For companies, the framework Think SMART NVIDIA's helps navigate the jump from drivers to AI factories, fine-tuning platform decisions, cost per token, latency and utilization SLAs based on changing loads. In a world moving from one-shot responses to multi-stage reasoning and tool use, this guide becomes strategic.

Practical note: some content shared on networks such as X may require JavaScript enabled to be displayed; otherwise, the aid and policies of the site. It's a minor detail, but useful if you want to keep track of the announcements in real time.

For anyone wondering whether it's worth taking a closer look at the InferenceMAX v1 recipes, know that are open for anyone to replicate Blackwell's leadership in very different inference scenarios. It's exactly the kind of transparency that accelerates progress across the community.

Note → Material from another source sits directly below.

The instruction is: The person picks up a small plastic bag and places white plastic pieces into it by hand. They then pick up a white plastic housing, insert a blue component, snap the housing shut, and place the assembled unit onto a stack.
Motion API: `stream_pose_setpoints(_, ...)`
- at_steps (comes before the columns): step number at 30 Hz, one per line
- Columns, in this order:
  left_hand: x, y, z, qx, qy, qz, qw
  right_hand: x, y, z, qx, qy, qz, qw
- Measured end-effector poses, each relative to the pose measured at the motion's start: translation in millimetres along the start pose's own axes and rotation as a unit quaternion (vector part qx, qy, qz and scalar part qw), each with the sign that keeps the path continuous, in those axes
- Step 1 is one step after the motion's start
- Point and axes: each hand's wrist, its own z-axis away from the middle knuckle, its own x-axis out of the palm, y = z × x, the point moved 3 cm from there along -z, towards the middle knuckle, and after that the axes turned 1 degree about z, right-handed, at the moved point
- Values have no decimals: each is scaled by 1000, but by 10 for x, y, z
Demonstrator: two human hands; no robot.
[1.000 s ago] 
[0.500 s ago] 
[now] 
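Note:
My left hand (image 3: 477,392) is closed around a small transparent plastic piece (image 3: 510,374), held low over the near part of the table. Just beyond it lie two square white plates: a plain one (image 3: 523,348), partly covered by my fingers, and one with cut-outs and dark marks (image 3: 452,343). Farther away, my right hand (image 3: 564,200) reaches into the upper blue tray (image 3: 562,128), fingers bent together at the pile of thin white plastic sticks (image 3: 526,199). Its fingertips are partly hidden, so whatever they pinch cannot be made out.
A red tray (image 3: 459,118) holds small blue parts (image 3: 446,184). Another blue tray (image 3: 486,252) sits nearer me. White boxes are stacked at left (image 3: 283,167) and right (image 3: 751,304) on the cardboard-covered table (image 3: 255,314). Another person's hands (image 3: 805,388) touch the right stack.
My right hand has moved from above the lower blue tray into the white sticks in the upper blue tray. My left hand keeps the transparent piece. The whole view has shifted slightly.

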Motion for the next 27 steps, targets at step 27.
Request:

After reviewing the data, software improvements, and open collaborations, one key idea remains clear: Inference is where AI turns performance into business on a daily basis.. With flat cost curves at high levels of interactivity, tokens/s per GPU that scale elegantly and an ecosystem that never stops optimizing kernels and runtimes, Blackwell consolidates itself as a reference platform for those who want to build efficient, fast, and profitable AI factories.

NVIDIA Project DIGITS: The AI revolution from your desktop

Isaac

Passionate writer about the world of bytes and technology in general. I love sharing my knowledge through writing, and that's what I'll do on this blog, show you all the most interesting things about gadgets, software, hardware, tech trends, and more. My goal is to help you navigate the digital world in a simple and entertaining way.